Per Pignatone il 416 bis deve restare così com'è

Massimo Bordin

Il procuratore capo di Roma in audizione alla commissione antimafia sul processo “mafia capitale”

La domanda più interessante e pertinente è stata posta da Pietro Grasso, quando mercoledì la commissione antimafia ha ascoltato il procuratore capo di Roma Giuseppe Pignatone e il suo aggiunto, con delega all’antimafia, Michele Prestipino. L’audizione ha avuto scarsa eco sui giornali ma è stata per più di un verso interessante.

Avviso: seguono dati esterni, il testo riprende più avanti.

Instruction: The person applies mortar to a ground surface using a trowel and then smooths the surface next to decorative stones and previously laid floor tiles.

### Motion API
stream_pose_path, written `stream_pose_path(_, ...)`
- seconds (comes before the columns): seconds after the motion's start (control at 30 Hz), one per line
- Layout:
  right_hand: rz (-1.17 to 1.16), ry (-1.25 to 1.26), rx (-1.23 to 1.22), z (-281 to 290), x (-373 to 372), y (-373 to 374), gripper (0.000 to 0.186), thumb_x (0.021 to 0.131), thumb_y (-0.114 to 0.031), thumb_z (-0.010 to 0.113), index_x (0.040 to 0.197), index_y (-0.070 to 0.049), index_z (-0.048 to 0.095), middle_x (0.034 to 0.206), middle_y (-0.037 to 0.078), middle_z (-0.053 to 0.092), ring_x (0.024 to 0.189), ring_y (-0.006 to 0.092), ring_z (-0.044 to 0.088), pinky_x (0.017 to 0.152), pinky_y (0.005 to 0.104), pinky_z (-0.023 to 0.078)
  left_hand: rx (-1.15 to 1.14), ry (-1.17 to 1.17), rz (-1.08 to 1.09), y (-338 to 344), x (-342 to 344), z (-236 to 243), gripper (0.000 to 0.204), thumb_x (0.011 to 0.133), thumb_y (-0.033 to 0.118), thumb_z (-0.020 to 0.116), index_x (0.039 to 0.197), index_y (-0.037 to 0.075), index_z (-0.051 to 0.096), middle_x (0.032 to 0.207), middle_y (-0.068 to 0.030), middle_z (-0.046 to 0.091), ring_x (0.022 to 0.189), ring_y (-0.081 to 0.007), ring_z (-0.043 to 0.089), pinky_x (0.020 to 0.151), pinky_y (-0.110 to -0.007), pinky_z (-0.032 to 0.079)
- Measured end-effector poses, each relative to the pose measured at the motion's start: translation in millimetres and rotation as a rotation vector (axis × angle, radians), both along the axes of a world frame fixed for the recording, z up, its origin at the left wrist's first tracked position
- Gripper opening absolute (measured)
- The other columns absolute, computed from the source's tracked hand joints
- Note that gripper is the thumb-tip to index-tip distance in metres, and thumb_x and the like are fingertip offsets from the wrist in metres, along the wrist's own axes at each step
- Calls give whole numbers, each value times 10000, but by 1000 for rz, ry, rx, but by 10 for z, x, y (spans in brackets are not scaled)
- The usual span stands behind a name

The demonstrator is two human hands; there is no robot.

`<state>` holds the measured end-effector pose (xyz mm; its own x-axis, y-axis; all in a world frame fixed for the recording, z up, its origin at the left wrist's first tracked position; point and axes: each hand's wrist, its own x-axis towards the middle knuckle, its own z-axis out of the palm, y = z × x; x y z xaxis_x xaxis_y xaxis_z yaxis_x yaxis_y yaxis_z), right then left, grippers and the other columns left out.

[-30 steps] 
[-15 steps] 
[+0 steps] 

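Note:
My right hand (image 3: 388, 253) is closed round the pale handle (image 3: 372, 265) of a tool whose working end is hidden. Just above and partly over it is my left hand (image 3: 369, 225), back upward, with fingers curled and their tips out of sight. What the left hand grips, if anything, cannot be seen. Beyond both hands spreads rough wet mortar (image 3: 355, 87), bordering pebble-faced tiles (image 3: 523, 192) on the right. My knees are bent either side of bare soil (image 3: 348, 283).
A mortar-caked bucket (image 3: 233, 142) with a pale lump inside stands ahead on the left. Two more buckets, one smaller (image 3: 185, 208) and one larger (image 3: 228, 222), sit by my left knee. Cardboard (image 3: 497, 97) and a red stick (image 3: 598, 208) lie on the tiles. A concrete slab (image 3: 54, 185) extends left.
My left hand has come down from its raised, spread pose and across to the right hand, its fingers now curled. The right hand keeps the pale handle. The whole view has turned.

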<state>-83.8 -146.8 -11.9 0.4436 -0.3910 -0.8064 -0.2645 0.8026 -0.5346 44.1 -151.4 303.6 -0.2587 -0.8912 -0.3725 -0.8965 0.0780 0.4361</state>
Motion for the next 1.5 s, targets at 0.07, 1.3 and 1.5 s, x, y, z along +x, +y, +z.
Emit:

I due dirigenti della procura romana hanno inevitabilmente centrato le loro relazioni sul processo “mafia capitale” che però amano chiamare “mondo di mezzo”, secondo l’ultima denominazione data dal Ros all’indagine. La procura attende fiduciosa il giudizio della Cassazione che, è stato fatto notare, ha elaborato una giurisprudenza consolidata basata sull’interpretazione estensiva del reato di associazione mafiosa, coniando l’espressione “piccole mafie”. Su Roma e il rapporto fra mafie storiche e piccole mafie autoctone si è dunque incentrata la audizione ma a Grasso non è sfuggito qual era il vero cuore della questione. Pignatone, nel valorizzare l’evoluzione giurisprudenziale della Suprema corte, ha evidenziato come la formulazione dell’articolo 416 bis abbia retto nel tempo adattandosi plasticamente anche alle trasformazioni del fenomeno mafioso e si è detto convinto che sia meglio non toccare il 416 bis perché “qualunque modifica rischia di incrinare un equilibrio miracolosamente ottenuto”. Grasso sa perfettamente che l’ultima commissione ministeriale, presieduta dal professore Giovanni Fiandaca, che si è occupata del 416 bis, aveva per oggetto una sua modifica per includervi il “concorso esterno”. Alla fine si decise di lasciare le cose come sono. Grasso aveva chiesto se, così com’è, il concorso serva ancora. Pignatone è rimasto sulla linea dell’intangibilità del 416 bis.